There is along tradition of interest in ‘visual’ learners too, and this has been given recent attention in the popular NLP movement. From what I recall, most of the benefits are claimed for still images in fact. However, much of this work has recently been criticized as highly unreliable and speculative (in a recent Government report on learning styles). Nevertheless it featured prominently in the recent claims to expertise made by our in-house video production company in designing materials for our VLE – the claim seems to interest managers.

 

Costs

Overall, there is a serious problem with the cost effectiveness of both audio and visual elements.
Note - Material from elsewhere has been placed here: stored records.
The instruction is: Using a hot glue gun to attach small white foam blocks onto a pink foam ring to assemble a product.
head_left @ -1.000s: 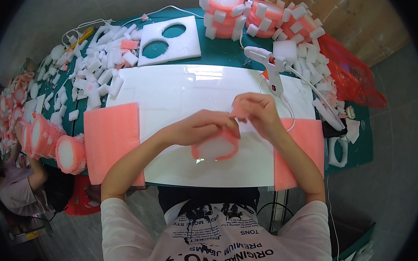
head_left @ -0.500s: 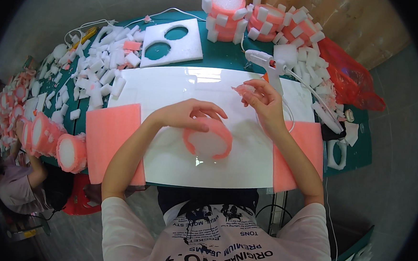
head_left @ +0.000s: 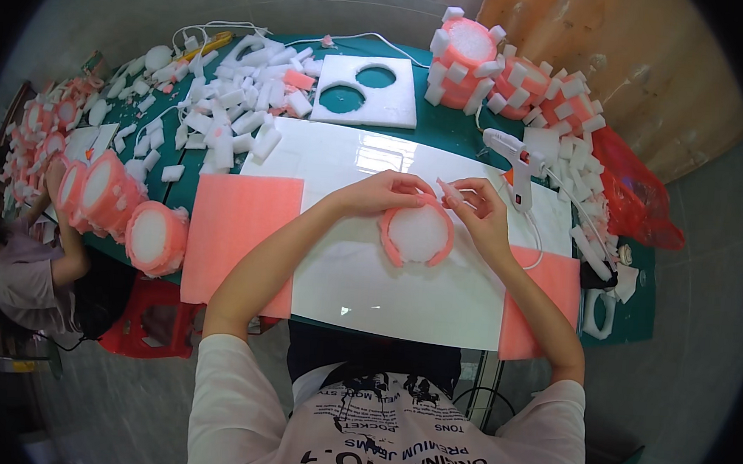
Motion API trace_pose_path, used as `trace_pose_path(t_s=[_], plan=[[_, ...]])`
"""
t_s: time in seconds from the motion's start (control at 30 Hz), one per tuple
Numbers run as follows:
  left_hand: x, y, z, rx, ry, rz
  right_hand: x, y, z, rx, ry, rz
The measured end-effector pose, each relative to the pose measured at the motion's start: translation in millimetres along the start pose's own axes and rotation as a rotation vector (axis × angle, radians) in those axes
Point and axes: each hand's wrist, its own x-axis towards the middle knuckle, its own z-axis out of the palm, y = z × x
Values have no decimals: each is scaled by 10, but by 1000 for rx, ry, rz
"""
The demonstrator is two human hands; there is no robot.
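A white foam disc (head_left: pixel 418 235) with a pink foam strip (head_left: pixel 444 236) wrapped round most of its edge lies on the glossy white board (head_left: pixel 359 291). The strip leaves a gap on the near side. With fingers bent, my left hand (head_left: pixel 382 192) grips the far left rim of this disc. A small pink foam scrap (head_left: pixel 448 190) is pinched between thumb and fingers of my right hand (head_left: pixel 482 211), just beyond the far right rim. Beyond that hand a white hot glue gun (head_left: pixel 518 166) rests with its cord trailing onto the board.
Pink foam sheets (head_left: pixel 241 245) flank the board. White foam offcuts (head_left: pixel 226 112) heap at the far left, beside a white foam plate (head_left: pixel 366 104) with two round holes. Pink-wrapped foam stacks (head_left: pixel 463 63) stand behind, near a red plastic bag (head_left: pixel 633 193). A co-worker (head_left: pixel 37 267) sits at left.
My right hand has brought the pink scrap in close to the disc's rim. The left hand's fingers have settled onto the rim. The whole view has shifted, so the table appears farther right.
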Motion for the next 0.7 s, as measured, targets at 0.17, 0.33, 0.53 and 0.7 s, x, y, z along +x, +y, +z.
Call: trace_pose_path(t_s=[0.17,0.33,0.53,0.7], plan=[[3,20,-5,-25,-7,-12,194,-48,119,-214,6,-85],[-82,-32,-22,67,40,34,747,-175,703,-268,-94,-37],[-56,50,11,-52,-52,-7,1501,-461,1234,-143,-173,-68],[-79,26,7,-25,-34,1,1315,-574,1153,-369,-283,-172]])
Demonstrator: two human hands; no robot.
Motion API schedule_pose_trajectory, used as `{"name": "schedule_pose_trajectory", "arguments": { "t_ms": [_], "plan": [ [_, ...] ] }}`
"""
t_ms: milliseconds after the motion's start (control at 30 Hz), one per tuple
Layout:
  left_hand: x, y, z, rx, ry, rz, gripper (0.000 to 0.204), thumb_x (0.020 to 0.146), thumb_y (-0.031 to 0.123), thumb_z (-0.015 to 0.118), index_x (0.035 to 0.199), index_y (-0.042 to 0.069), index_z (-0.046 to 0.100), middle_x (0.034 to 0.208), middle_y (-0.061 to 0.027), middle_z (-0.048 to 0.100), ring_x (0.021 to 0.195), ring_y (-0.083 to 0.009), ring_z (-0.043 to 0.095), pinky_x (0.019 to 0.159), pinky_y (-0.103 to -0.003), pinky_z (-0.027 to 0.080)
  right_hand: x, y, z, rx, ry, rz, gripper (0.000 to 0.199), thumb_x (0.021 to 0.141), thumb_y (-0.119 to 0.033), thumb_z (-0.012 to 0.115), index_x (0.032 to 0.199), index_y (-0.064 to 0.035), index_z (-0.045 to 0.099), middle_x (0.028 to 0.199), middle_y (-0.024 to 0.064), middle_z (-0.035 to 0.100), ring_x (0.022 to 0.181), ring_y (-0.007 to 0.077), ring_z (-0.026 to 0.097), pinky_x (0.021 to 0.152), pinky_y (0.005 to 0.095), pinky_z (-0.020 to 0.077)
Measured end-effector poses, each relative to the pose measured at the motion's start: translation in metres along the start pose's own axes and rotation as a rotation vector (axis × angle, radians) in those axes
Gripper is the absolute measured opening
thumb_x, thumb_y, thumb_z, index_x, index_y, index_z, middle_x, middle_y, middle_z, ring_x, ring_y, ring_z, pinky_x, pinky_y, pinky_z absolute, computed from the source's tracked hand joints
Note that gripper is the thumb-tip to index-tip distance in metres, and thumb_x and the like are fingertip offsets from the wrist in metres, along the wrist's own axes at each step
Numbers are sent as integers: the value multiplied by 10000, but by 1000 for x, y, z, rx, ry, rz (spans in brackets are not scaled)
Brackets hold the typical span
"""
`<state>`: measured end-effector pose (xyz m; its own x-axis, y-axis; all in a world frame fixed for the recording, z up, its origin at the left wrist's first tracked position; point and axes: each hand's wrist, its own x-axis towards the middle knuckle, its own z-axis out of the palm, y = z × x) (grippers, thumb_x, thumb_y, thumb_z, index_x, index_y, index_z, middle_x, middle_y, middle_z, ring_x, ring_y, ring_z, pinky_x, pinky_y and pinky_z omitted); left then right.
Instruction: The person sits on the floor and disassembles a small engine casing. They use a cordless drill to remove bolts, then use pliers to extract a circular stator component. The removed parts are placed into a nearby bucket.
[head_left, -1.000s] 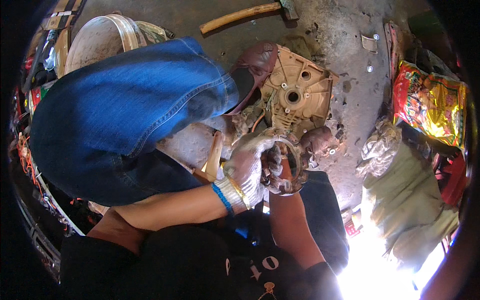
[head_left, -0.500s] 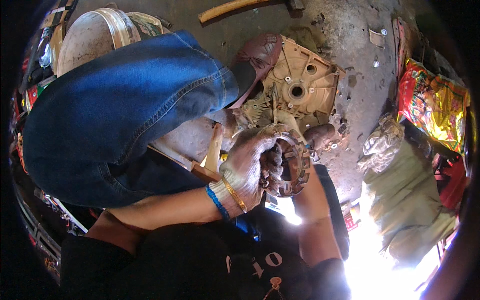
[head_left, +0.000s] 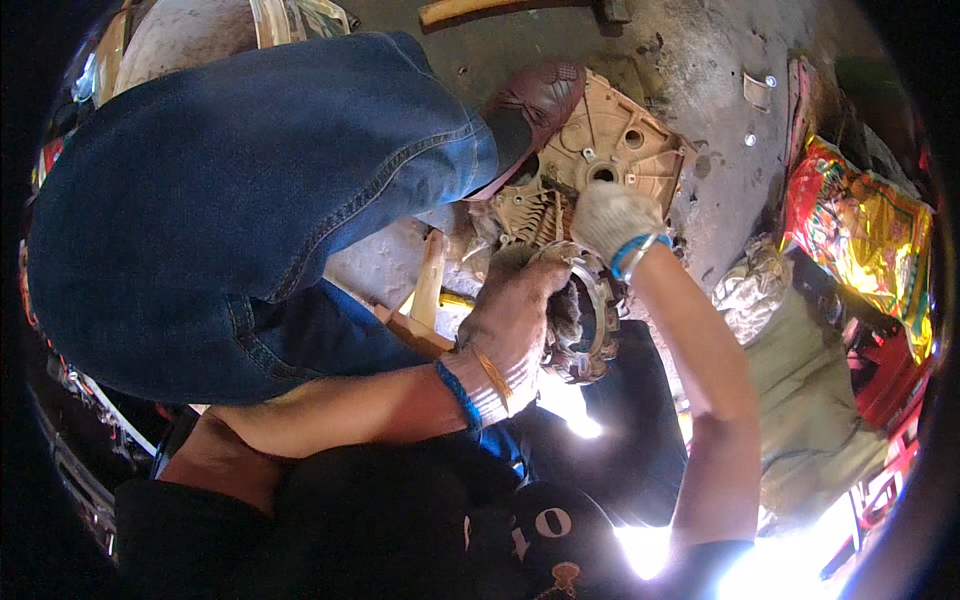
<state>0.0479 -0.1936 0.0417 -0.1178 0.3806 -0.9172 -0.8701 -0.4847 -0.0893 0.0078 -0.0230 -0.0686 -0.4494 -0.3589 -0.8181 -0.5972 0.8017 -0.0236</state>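
Note:
My left hand (head_left: 508, 318), in a soiled knit glove with a blue cuff, is closed on a round metal part with a notched rim (head_left: 602, 335). The part is tilted, with its open centre partly covered by my fingers. My right hand (head_left: 618, 222), in a paler glove, reaches past it to the near edge of a tan cast-metal housing (head_left: 612, 140). Its fingers are curled, and whatever they hold is hidden. The housing lies on the floor, with a round bore near its middle and a finned section (head_left: 530, 215) at its near left.
My maroon shoe (head_left: 540, 100) presses beside the housing. A wooden handle (head_left: 470, 10) lies at the far edge. Wooden pieces (head_left: 428, 285) stand by my left wrist. To the right are a crumpled rag (head_left: 752, 290), a shiny red-and-gold bag (head_left: 860, 245) and olive cloth (head_left: 815, 400).
My right hand has come out from behind the ringed part and moved forward to the housing. My left hand still grips the part, now slightly farther right.

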Motion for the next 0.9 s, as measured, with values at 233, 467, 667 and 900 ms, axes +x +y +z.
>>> {"name": "schedule_pose_trajectory", "arguments": {
  "t_ms": [233, 467, 667, 900],
  "plan": [
    [4, -12, -3, 54, 49, 107, 158, 968, 215, 571, 929, 81, 644, 737, -25, 642, 620, -133, 619, 578, -269, 521, 3, -10, 27, 165, -19, 54, 202, 873, -181, 594, 897, -111, 782, 866, 85, 741, 824, 280, 736, 657, 448, 601],
    [2, -4, 4, -55, 38, 37, 154, 949, 214, 609, 899, 74, 650, 708, -37, 643, 579, -146, 611, 526, -301, 525, -14, -74, 90, 2368, 395, -78, 347, 926, -326, 603, 1112, -38, 656, 979, 99, 692, 821, 252, 677, 723, 367, 568],
    [-3, 5, 15, -134, 40, -31, 173, 950, 239, 610, 895, 78, 643, 711, -49, 640, 575, -172, 621, 495, -327, 533, -66, -116, 77, 1797, 766, 133, 414, 958, -452, 593, 1135, -80, 634, 918, 85, 684, 749, 200, 673, 629, 313, 576],
    [5, 7, 12, -67, -82, -110, 216, 953, 265, 603, 868, 68, 624, 682, -55, 600, 548, -185, 569, 462, -318, 460, -78, -126, 45, 2576, 754, 79, 376, 905, -328, 658, 1166, -60, 619, 1064, 118, 665, 914, 216, 658, 782, 351, 554]
  ]
}}
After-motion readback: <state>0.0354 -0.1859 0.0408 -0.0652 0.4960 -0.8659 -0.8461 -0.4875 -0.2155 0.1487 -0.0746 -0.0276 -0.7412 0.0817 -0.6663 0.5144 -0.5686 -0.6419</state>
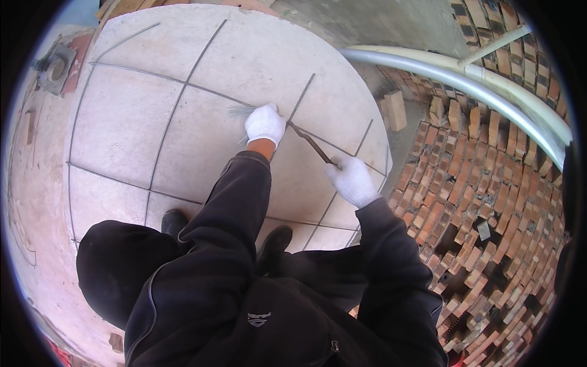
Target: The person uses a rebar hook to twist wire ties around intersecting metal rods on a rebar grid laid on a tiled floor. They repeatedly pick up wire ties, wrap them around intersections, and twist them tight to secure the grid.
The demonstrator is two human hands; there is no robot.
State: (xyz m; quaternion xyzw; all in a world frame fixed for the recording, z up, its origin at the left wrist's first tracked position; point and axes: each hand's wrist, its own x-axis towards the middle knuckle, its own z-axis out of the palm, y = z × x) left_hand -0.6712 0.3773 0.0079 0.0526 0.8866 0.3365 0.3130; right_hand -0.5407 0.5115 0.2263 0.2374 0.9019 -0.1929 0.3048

Given their relative educational ineffectiveness, and the considerable costs of production if it is decided to match conventional production values, it seems there is some mileage in thinking of deliberately amateur productions. It might be possible to make these relatively challenging as well in terms of conventions -- to make them look like Godard, Jarman, ‘realist’, ‘gonzo’  or Danish dogme pieces, designed with the same intent of  'shocking' the audience out of its conventional passivity and complacency (without making them too angry and defensive).

 

There is also the formidable problem of what happens when you combine these different media. My own view on the latter is that this is not really a design problem at all if users are allowed to control the individual elements of the package altogether. One thing I like about Producer is that it permits users to switch on or off the video and audio elements, adjust the volume, advance and wind back the video and so on. My intention would be to evaluate how users actually do control the packages, and perhaps offer some hints in the instructional material so that they can maximise the benefit at the reception end.

 

Outcomes

 

The RLOs I have produced so far are based around conventional text and PowerPoint materials. I still cannot see many reasons for making video or audio the central educational medium. I am aware that an OU study showed that audio tapes were probably the most cost-effective medium, and this may still be the case –but tapes are not multimedia.

 

I am using amateur video (perhaps too amateur). I think these media should not  offer documentary realism but some other kind of experience – to try to calm people, offer gentle parody (of wildlife films, security video), be playful (nice friendly interviews), offer ‘raw’ data (of a risky leisure activity).

 

I would like to incorporate commercially-produced material if this is legal and ethical – slightly challenging material such as Swankmajer, Aardman Animations, bits of experimental video I have accumulated over the years, avant-garde film, music video, music tracks, vox pops (eg ‘thinking aloud’ pieces). Whether the costs of using such material outweigh the benefits will be an important issue. The politics of taste may prove the biggest obstacle.

 

Evaluation

 

I think evaluation is more important than design for educational materials: artistic media has different aesthetics, but educators want to teach something to actual punters. Evaluation offers a number of challenges as above, but it is essential to see how students use these RLOs in practice, and to ask questions such as:

 

Have there been any changes in learning?

Are the multimedia elements beneficial or distracting?

Which element seems more useful and which more interesting?

Are motivations, emotions and feelings affected as well as cognition?

How do RLOs compare with other electronic forms?

Are there any technical difficulties?

What would be the best way to improve or change the material?